Advanced Traffic-shadowing Patterns for Microservices With Istio Service Mesh

Microservices allow us to go faster and reduce our time to value. However, we cannot just naively move fast and break things. We need a way to reduce the risk of making changes and in doing so, make it safer to bring new changes to production. A powerful pattern that helps lower risk of bringing changes into production is to shadow production traffic into a test cluster or a new release of our software and test it for issues before we direct live (aka customer) traffic to it. This allows us to send real-life usecases and obscure useage to our code that our tests in non-production simulations may not catch. I wrote about how Istio Service Mesh has a nice feature for mirroring traffic in my previous post. I actually have a lot to say about Istio and Service Mesh in general, so please feel free to follow along @christianposta to participate and stay up with the latest.
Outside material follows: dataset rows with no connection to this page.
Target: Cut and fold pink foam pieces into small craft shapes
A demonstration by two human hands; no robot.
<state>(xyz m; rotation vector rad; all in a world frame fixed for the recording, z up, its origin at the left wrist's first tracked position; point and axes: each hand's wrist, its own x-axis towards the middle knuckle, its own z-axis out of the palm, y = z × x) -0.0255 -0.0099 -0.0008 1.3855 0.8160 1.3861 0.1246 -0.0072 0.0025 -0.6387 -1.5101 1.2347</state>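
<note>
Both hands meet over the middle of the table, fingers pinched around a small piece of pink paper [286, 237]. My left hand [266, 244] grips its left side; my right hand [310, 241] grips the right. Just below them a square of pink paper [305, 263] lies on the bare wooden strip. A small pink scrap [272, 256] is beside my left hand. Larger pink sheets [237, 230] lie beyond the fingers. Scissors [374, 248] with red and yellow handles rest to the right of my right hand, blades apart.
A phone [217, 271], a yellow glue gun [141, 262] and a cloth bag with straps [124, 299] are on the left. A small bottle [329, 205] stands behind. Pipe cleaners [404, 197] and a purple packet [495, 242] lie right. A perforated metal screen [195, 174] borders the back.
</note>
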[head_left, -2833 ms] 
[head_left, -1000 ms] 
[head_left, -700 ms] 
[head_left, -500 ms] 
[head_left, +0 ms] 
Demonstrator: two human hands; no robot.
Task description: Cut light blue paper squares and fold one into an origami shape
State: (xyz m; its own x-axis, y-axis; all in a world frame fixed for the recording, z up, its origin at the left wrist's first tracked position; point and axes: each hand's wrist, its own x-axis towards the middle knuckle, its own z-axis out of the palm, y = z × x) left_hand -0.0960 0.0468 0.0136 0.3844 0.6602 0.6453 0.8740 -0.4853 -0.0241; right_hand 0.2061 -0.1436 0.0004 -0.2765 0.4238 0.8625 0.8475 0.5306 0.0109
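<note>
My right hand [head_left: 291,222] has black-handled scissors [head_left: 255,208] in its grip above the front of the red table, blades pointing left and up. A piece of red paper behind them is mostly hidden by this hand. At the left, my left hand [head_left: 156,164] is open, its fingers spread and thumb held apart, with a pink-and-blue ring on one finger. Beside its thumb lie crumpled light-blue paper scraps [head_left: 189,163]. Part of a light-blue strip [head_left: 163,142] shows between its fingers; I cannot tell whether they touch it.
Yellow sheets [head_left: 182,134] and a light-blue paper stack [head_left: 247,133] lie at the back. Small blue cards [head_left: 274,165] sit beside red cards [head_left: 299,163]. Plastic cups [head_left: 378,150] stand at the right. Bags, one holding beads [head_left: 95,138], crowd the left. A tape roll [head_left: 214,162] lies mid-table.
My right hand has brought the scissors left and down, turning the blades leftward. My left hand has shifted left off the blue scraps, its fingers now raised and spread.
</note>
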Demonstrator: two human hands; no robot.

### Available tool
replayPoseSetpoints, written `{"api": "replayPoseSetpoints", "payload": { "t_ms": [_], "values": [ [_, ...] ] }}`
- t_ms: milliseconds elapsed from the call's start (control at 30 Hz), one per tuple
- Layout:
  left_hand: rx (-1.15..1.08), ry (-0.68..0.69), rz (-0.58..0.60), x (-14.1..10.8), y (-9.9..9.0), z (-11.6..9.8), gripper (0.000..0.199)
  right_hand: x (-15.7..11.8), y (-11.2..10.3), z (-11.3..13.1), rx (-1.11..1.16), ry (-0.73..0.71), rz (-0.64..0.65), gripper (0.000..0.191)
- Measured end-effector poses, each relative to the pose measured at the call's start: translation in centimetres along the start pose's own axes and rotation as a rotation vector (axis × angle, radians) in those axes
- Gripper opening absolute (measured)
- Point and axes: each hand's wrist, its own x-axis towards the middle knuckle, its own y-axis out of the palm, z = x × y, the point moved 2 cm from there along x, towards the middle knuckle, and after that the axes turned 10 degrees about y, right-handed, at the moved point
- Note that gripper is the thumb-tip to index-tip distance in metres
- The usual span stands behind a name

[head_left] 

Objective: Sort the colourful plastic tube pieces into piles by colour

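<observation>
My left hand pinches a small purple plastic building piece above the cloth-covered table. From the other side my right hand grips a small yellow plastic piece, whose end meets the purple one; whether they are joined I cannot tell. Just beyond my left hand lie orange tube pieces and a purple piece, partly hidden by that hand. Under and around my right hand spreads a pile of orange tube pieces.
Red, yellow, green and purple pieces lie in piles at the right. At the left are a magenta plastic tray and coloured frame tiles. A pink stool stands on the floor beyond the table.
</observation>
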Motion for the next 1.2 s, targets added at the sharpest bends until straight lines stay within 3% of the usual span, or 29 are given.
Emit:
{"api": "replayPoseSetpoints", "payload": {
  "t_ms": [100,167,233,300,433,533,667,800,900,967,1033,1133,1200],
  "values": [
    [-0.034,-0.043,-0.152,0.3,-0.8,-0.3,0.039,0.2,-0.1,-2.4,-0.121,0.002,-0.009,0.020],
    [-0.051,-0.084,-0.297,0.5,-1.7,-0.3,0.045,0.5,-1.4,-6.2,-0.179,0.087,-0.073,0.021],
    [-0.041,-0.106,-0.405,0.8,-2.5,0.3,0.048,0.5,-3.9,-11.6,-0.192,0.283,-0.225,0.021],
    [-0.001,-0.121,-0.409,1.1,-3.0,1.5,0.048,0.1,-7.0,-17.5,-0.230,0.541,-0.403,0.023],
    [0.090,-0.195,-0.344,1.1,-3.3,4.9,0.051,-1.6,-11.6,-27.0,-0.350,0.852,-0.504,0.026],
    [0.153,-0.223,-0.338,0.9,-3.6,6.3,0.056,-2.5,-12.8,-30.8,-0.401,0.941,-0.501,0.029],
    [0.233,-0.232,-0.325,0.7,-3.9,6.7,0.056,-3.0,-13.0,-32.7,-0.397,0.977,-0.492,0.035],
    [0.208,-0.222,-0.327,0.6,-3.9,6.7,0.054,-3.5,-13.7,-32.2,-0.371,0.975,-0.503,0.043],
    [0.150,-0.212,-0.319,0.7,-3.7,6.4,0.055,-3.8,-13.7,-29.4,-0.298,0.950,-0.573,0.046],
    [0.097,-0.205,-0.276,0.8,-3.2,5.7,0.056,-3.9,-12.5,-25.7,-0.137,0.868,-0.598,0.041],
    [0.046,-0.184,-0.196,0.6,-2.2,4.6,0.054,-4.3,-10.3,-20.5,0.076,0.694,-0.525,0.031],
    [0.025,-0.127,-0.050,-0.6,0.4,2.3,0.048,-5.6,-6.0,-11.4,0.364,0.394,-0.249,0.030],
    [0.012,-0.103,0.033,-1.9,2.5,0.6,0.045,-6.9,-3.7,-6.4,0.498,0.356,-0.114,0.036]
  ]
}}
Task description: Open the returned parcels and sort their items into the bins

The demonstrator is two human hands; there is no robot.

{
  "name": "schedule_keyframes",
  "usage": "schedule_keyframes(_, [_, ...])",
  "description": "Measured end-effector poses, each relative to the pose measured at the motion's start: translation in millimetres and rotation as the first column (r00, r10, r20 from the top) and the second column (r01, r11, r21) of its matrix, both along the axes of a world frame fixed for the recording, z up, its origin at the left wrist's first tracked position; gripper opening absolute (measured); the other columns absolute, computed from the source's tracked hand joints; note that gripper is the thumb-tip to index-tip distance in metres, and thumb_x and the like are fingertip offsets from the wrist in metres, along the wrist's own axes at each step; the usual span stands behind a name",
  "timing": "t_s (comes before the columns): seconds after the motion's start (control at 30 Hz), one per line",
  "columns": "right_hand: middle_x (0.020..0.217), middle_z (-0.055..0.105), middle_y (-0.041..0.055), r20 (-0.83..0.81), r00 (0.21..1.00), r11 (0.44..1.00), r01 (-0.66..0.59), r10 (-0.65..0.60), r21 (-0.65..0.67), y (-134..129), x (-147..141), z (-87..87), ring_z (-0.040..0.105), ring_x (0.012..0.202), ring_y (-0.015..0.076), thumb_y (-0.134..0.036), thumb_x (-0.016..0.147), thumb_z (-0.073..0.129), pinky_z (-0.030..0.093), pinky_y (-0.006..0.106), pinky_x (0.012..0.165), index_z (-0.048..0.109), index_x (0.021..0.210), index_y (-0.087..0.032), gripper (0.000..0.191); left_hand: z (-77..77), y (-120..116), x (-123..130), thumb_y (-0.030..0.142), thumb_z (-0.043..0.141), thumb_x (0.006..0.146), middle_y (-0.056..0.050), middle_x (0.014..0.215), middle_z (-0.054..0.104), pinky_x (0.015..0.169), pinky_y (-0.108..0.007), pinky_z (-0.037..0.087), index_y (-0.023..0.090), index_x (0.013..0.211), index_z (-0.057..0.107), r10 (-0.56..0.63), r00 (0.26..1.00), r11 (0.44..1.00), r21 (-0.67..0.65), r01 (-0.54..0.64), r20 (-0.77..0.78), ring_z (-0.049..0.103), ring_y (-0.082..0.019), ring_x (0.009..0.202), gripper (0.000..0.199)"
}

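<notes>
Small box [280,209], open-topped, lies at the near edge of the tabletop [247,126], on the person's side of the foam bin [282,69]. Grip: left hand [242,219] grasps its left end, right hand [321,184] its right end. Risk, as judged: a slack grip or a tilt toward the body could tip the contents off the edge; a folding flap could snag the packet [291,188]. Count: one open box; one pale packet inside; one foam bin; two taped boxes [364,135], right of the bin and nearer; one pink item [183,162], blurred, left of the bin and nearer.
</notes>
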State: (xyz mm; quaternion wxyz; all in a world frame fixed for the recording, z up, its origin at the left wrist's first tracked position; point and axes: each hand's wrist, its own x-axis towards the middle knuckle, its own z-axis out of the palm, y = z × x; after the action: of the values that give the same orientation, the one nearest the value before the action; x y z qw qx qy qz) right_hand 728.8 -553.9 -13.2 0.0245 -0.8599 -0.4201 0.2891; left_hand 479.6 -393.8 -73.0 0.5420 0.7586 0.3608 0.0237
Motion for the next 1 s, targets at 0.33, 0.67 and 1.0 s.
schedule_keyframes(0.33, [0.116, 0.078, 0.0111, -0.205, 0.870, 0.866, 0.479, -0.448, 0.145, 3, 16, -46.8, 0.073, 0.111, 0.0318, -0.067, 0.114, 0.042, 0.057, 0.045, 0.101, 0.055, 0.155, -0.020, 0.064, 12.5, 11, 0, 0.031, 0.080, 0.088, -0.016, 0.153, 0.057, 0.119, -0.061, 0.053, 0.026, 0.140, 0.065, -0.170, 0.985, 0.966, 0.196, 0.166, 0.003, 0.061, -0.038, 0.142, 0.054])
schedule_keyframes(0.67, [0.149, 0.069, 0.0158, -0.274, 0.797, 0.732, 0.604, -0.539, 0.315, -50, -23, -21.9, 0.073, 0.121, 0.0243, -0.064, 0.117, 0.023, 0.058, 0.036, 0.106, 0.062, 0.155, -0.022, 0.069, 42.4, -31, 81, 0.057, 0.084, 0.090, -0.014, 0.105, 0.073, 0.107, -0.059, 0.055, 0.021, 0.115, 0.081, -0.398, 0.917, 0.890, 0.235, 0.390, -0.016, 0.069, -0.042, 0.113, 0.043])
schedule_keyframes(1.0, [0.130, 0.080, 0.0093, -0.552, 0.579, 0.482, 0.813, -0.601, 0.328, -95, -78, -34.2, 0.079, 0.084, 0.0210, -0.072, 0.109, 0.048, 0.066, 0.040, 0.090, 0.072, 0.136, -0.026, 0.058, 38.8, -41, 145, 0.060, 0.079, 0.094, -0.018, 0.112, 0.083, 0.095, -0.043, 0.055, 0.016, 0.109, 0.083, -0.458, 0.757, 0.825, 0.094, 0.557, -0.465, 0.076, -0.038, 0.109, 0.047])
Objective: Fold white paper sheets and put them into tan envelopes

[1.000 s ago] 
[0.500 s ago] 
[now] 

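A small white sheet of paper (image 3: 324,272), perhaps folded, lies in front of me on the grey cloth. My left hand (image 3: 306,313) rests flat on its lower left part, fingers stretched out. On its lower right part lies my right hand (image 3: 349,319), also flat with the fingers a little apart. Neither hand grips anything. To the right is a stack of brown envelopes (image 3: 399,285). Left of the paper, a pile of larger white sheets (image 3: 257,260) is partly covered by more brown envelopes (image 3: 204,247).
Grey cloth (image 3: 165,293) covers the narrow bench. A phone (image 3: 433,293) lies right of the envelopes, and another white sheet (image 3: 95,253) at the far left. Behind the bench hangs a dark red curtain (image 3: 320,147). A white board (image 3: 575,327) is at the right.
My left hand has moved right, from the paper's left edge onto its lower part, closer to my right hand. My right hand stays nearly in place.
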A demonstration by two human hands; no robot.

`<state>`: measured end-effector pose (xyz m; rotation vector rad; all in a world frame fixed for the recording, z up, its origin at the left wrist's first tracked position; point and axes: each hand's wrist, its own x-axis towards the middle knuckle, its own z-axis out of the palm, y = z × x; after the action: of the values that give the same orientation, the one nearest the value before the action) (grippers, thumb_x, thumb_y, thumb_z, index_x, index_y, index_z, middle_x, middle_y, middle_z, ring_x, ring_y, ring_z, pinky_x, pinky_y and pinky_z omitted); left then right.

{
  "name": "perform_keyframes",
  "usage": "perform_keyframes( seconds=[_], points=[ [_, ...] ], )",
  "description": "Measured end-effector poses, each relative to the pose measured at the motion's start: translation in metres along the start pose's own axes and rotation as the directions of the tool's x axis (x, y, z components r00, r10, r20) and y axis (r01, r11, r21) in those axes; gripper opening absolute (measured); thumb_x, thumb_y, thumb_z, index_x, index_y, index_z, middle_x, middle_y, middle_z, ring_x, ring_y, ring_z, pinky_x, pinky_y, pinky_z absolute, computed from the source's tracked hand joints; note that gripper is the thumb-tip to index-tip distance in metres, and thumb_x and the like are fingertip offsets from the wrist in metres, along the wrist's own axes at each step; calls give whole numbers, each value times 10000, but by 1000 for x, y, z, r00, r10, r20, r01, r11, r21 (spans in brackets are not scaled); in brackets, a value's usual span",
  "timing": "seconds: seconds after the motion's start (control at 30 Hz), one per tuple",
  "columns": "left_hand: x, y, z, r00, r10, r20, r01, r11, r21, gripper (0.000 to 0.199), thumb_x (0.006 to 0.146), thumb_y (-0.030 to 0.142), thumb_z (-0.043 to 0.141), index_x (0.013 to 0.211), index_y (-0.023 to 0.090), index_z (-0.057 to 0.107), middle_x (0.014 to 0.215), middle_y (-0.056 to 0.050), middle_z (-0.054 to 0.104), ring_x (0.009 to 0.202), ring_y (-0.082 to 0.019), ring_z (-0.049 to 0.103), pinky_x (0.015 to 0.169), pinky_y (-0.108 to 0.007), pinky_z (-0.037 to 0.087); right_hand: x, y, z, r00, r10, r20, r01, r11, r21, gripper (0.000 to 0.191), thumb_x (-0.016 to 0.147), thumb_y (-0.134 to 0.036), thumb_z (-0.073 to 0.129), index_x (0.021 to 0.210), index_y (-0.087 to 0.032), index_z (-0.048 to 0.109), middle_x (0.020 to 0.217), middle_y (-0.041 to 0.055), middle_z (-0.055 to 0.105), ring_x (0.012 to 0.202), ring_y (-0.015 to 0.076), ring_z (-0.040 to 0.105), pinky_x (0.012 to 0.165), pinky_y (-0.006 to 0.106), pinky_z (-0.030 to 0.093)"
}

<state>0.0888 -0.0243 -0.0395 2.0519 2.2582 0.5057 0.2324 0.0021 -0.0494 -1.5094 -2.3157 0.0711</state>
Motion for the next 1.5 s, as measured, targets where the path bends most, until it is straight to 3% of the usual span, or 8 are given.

Now on to the main course:

The problem with shadowing traffic

When we shadow live production traffic to a test cluster, or in-production dark cluster, we will face a couple of challenges. First, how do we get traffic to this cluster without impacting the critical path of our production service? Do we need to filter out Personal Information from these requests? How do we contain our test cluster to not interfere with live collaborator services? If our service makes changes to data, how do we isolate those changes and not impact production?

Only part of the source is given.